绯月殿内,仙娥早已备好氤氲热水,泠月褪去罗裳,将身子浸入水中,一身疲惫随水汽渐渐消散。
待沐浴完毕,她赤着脚踏出浴盆,刚披上外衣正欲系带,眼神忽然一滞,原本清亮的眸子变得一片迷离,脚步不受控制地向殿外缓缓走去。
夜色渐浓,星河垂落,璇玑宫檐顶上,魇兽正弓着身子汲取凡间飘来的七彩梦雾,忽然瞥见下方那道熟悉的身影。
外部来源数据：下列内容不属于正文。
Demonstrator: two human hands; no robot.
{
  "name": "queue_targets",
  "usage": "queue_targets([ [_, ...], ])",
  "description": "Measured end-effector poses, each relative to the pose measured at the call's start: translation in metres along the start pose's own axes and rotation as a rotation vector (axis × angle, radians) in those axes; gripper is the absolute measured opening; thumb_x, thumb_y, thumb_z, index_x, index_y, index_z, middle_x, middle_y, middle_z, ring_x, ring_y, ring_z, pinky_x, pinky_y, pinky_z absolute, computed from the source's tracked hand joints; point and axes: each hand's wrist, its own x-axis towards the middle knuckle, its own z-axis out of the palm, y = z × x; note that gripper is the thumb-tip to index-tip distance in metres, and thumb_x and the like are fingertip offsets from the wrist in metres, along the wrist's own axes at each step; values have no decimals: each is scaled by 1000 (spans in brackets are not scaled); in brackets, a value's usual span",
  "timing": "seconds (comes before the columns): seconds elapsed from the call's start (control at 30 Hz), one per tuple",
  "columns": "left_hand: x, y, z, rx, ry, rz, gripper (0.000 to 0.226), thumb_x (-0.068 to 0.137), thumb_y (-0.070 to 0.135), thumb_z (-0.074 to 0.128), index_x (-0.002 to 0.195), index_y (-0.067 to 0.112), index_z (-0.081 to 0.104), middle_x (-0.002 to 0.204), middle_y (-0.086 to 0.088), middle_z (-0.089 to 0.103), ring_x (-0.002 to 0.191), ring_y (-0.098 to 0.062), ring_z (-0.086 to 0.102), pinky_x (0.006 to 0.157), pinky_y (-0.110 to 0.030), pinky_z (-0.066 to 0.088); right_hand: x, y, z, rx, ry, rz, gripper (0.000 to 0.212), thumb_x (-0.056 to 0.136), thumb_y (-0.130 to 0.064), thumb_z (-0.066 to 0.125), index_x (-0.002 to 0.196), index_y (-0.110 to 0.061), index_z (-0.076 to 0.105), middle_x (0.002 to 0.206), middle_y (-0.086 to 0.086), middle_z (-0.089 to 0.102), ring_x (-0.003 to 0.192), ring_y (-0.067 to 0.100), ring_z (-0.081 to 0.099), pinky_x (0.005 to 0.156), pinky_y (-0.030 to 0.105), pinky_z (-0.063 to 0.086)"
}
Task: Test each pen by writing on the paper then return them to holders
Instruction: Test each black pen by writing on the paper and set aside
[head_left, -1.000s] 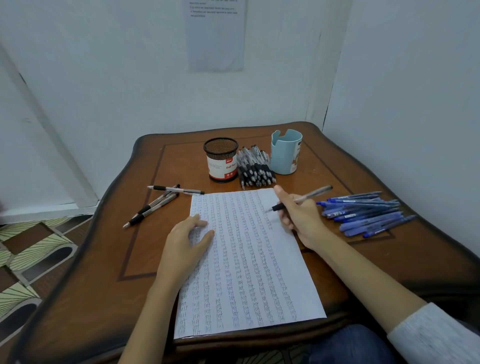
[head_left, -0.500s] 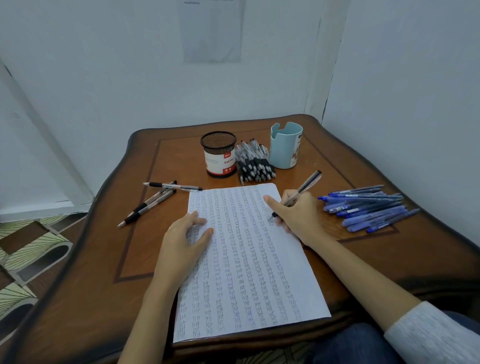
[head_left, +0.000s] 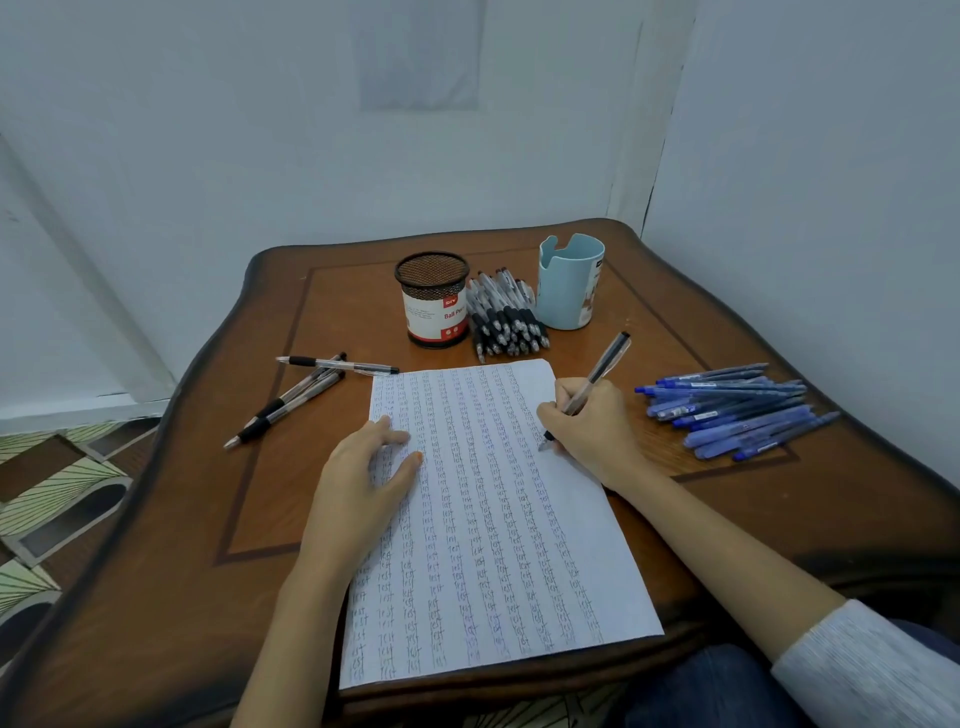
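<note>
A white sheet of paper (head_left: 498, 530) covered with columns of small writing lies in front of me on the wooden table (head_left: 218, 582). My right hand (head_left: 592, 426) grips a clear black-tipped pen (head_left: 605, 366) in a writing hold, its tip touching the paper's right edge. My left hand (head_left: 358, 478) rests flat on the paper's left side. At the back stand a black mesh holder (head_left: 434, 299) and a light blue holder (head_left: 569, 280), with a pile of black pens (head_left: 504, 317) between them.
Three black pens (head_left: 306, 389) lie loose left of the paper. A heap of several blue pens (head_left: 737, 408) lies on the right. White walls close in behind and to the right; patterned floor (head_left: 47, 499) shows past the table's left edge.
My right hand turned the pen from nearly level to a steep writing angle and brought its tip down onto the paper's right edge. The left hand stayed on the sheet.
</note>
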Motion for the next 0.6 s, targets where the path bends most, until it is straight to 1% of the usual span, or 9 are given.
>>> queue_targets([
  [0.23,-2,1,0,5,6,2,23,89,27,65,112,27,62,142,4,49,134,-11,39,111,-37,33,1,1,0,-39,-15,-11,40,80,10,57,51,-9,38,49,2,36,37,3,45,36,14,36],
  [0.37,-2,3,0,7,3,3,23,89,27,65,112,28,62,142,4,49,134,-12,39,111,-39,33,0,1,0,-14,14,-14,45,80,12,56,49,-12,34,50,4,36,40,14,50,35,14,37],
  [0.47,-2,3,-1,7,3,3,24,89,27,65,113,27,62,143,4,48,134,-12,39,112,-39,33,0,0,0,-18,1,-12,43,80,11,56,50,-11,35,51,7,37,37,10,52,35,14,36],
  [0.53,-2,3,-1,8,1,0,24,89,27,64,113,27,62,143,4,48,134,-12,39,112,-38,33,0,0,0,-28,-5,-9,44,81,11,57,50,-11,35,50,4,36,35,7,50,34,16,35],
  [0.6,-2,3,-1,9,-1,-2,24,90,27,64,113,27,62,143,4,48,135,-12,39,112,-38,33,0,-1,0,-26,31,-18,43,81,10,56,50,-11,35,49,3,36,36,7,47,35,17,36],
])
它歪着脑袋跃到泠月身前,伸出蹄子扒了扒她的裙摆,软糯的问道:
魇兽:"主人,这么晚了要去哪呀?"
泠月毫无反应,双目空洞,只循着某种无形牵引一步步前行,魇兽察觉到异常,急忙跟上她,同时吐出一颗传信梦珠,化作流光直飞七政殿。
泠月脚步未停,穿过云海回廊,绕过层层宫阙,最终停在姻缘府后院的偏僻厢房内。
屋内烛火摇曳,池渊正百无聊赖地坐在木椅上,手中攥着一枚红绳缠绕的金色铃铛,正是丹朱费劲心血炼制的法宝,同心引。
见泠月如约而来,池渊眼中迸发出狂喜,嘴角勾起一抹得逞的坏笑:
池渊:"果然不负我望,同心引终于把你引过来了。"
说着,他指尖轻拂过她的脸颊,那吹弹可破的柔腻触感传来时,他喉间不自觉泛起一阵轻颤。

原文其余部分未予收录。